In Calvaire si instaura in tal senso anche un necessario bisogno nell’uomo di possedere quella propria metà, capace di placare e completare i propri istinti bestiali, con l’atto conclusivo del film che ne diventa infatti emblematico. La portata della surreale notizia del ritorno di Gloria, di una donna, è tale nel villaggio da produrre una vera e propria allucinazione collettiva, che spingerà il suo ex amante a volersela riprendere a mo’ di trofeo, di bestia. Successivamente all’esplosione di violenza narrativa e visiva, in Calvaire ci si ritrova ad un finale a suo modo dissacrante. Pur fisicamente libero e salvo, Marc ha infatti perso ormai la propria umanità nel rispondere a Bartel in qualità della sua scomparsa Gloria, abbandonato al suo “calvario” nel vagare attraverso la fitta selva della sua bestiale natura.
La recensione di Calvaire: una bestiale discesa nella follia più autentica
Il primo film di Du Welz riesce a conquistare lo spettatore proprio per la capacità di riuscire a regalargli un’autentica discesa nella follia, per una visione che si mantiene particolarmente opprimente senza il bisogno di spingere sul lato dell’orrore. Eccezion fatta per qualche breve momento, in Calvaire il sangue non scorre vivido ma ristagna e marcisce, facendo particolarmente leva su una violenza psicologica restituita in maniera sublime dalla messa in scena.
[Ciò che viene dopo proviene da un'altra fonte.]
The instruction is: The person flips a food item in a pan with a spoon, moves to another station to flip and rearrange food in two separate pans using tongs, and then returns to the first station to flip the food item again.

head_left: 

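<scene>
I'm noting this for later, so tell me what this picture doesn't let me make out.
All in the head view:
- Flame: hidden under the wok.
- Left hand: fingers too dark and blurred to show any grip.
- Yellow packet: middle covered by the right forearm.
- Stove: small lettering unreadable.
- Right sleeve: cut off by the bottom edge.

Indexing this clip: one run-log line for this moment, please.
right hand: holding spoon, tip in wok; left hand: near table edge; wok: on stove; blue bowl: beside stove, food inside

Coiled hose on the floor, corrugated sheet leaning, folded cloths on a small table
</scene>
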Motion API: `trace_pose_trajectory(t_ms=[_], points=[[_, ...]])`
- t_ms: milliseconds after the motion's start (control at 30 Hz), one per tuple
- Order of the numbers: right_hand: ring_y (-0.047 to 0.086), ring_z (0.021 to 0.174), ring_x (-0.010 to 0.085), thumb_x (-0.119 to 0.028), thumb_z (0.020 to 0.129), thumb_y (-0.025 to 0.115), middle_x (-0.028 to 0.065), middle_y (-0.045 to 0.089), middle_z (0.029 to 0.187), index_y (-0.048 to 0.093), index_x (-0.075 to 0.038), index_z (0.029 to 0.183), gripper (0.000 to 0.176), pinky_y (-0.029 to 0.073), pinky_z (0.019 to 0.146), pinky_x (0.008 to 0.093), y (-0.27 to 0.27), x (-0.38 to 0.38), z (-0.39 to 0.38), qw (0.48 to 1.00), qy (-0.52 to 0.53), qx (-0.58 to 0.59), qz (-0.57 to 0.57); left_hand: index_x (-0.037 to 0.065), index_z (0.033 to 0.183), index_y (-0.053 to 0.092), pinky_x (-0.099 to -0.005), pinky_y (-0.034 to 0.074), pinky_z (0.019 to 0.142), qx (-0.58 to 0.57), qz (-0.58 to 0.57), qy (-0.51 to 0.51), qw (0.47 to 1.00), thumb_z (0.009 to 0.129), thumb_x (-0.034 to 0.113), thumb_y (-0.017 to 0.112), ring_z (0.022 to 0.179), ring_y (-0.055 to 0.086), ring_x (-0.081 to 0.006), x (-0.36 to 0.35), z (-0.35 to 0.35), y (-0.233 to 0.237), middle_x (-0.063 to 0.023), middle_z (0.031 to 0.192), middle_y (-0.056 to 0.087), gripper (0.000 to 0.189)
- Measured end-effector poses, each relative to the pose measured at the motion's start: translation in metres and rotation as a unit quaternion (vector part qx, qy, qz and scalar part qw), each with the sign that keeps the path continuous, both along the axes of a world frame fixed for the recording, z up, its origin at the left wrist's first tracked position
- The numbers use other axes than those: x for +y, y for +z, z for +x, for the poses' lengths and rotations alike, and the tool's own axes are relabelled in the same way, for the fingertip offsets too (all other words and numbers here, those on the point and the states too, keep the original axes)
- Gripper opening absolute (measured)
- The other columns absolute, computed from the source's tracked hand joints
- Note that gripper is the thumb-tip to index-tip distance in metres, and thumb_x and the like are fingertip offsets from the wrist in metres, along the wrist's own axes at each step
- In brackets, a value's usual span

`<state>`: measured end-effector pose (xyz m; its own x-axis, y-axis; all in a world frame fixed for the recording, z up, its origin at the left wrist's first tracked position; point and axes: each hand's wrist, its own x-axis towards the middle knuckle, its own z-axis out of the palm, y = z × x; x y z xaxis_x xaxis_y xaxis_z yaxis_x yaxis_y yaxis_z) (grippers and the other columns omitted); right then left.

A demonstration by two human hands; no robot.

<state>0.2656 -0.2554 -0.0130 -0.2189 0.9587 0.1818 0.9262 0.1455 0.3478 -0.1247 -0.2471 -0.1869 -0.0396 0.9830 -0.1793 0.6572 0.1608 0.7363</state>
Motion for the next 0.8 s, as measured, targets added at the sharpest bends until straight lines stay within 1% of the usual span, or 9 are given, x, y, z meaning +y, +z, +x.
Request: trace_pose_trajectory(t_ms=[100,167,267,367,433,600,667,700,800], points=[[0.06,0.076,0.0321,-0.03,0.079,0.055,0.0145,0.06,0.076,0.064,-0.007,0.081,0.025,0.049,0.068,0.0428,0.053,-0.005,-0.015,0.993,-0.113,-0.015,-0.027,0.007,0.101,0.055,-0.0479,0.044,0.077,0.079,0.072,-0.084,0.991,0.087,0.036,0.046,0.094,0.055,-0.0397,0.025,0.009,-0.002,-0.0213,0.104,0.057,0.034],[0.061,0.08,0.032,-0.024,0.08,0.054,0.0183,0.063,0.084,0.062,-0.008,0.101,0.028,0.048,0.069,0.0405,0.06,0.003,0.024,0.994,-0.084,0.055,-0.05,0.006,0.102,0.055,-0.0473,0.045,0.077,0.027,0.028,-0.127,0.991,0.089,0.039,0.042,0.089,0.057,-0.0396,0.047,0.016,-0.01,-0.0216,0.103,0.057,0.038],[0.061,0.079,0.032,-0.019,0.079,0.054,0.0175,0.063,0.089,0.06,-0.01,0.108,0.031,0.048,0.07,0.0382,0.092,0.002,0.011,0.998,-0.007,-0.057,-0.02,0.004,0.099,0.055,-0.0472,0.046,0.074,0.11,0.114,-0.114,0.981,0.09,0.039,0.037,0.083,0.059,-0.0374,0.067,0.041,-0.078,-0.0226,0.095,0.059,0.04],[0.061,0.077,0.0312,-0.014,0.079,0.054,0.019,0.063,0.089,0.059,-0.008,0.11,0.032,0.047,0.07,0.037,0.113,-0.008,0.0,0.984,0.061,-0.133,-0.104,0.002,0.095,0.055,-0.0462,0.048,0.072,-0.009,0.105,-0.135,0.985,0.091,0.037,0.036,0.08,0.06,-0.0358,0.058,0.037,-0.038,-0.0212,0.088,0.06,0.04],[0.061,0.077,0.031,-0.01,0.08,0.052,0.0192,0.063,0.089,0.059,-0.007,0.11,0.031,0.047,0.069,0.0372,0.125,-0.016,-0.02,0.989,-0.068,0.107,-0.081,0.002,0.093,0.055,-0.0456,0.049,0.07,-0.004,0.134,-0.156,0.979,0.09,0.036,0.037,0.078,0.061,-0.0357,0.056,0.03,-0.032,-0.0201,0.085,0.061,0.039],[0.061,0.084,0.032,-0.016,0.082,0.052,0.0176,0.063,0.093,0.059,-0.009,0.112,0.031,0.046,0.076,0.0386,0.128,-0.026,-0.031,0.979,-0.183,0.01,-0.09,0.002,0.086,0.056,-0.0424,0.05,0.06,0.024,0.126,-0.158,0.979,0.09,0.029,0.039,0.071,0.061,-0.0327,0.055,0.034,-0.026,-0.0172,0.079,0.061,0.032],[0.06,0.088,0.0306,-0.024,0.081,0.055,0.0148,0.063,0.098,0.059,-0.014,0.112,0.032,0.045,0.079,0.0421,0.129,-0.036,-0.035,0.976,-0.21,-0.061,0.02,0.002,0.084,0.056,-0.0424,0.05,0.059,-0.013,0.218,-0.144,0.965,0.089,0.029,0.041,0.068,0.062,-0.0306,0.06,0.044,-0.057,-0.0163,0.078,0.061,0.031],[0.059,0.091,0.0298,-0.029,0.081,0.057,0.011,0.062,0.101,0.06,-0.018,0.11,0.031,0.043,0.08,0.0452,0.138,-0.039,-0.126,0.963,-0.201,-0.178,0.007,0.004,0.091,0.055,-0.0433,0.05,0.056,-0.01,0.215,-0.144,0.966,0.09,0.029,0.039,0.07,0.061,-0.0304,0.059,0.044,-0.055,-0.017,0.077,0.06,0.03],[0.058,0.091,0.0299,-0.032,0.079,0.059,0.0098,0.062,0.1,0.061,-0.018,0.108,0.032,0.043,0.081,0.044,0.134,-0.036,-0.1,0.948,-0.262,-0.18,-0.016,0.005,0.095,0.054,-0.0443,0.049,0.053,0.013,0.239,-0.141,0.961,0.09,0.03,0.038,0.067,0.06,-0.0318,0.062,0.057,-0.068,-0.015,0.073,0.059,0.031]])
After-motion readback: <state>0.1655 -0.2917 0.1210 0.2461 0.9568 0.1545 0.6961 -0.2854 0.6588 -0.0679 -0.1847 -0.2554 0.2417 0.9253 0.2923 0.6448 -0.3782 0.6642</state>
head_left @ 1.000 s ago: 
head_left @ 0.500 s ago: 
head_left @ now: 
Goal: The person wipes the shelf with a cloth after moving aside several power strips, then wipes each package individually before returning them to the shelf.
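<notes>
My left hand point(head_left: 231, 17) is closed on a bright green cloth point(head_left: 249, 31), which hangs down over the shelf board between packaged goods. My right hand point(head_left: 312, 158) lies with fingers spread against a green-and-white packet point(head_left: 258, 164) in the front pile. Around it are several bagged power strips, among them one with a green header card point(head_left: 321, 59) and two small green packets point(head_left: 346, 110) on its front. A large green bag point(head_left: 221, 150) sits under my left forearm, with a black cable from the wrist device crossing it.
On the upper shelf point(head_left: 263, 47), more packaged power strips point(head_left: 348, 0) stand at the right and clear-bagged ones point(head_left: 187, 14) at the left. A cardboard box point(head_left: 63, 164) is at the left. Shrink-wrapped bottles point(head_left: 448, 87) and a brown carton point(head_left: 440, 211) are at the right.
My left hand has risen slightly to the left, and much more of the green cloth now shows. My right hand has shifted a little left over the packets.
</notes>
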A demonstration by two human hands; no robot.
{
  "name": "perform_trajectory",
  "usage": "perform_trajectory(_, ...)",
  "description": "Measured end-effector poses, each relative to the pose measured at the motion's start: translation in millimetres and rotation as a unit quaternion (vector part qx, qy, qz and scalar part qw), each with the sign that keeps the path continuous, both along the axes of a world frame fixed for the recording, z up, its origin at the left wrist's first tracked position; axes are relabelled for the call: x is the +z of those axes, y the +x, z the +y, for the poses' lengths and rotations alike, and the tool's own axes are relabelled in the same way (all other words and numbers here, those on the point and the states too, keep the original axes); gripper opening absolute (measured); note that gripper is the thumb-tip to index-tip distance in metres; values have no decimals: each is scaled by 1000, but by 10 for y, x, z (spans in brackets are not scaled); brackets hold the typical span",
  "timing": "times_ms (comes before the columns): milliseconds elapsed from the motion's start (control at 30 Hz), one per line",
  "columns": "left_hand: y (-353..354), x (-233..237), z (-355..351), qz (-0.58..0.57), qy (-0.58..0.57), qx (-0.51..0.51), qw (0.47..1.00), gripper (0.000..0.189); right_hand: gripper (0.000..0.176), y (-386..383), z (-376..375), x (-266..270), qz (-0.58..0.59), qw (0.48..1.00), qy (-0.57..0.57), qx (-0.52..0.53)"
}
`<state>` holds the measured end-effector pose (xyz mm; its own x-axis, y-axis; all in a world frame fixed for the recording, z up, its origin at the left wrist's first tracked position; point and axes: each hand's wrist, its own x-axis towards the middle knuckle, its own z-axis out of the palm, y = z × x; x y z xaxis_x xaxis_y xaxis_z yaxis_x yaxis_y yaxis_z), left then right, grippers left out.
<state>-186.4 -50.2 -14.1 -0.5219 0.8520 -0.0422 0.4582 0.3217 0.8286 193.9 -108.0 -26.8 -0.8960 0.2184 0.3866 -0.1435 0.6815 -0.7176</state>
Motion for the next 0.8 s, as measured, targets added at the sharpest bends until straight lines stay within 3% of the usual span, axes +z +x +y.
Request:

Tanto la fotografia in chiaroscuro di Benoît Debie (Climax) quanto la ricerca estetica nella regia di Du Welz della costruzione dell’immagine, facilitano l’immersione in un’atmosfera cupa e penosa, rinvigorita dall’angoscia e dal grottesco che vengono alimentati anche dalla subdola sceneggiatura. A dir poco mirabile in tal senso la realizzazione della magnetica “ballata macabra” all’interno della locanda, dove l’allucinazione collettiva viene effettivamente mostrata sullo schermo in quello che sembrerebbe essere un disturbante rituale orgiastico. Un rito quest’ultimo che inaugura il climax finale, dove la spirale di follia si illumina di colori psichedelici nel delirante e cieco stupro, per una spettacolare ripresa dell’assedio che lascia il segno. Un’infernale discesa nella perdizione della ragione che colpisce direttamente il novello Messia, interpretato da Laurent Lucas (Raw – Una cruda verità), per una prova che non riesce forse ad incidere in profondità nell’emotività del personaggio, ma che risulta particolarmente funzionale nel restituire su schermo le sofferenze patite.
Nonostante poi gli appena 88′ di durata, il montaggio di Sabine Hubeaux riesce a scandire a dovere il tempo della narrazione in un climax crescente di ansia e paranoie, rinforzate dalla colonna sonora di Vincent Cahay. Insomma, con il suo film d’esordio il regista Fabrice Du Welz realizza un opprimente horror psicologico che si trascina tra le trappole del cinema grottesco ed angosciante, avendo come tema di fondo una profonda analisi antropologica. Alla mancanza della propria controparte femminile ed abbandonato ai suoi istinti, l’uomo tenderebbe infatti a regredire al suo stadio animale, dando libero sfogo alla violenza e alla soddisfazione dei propri bisogni naturali.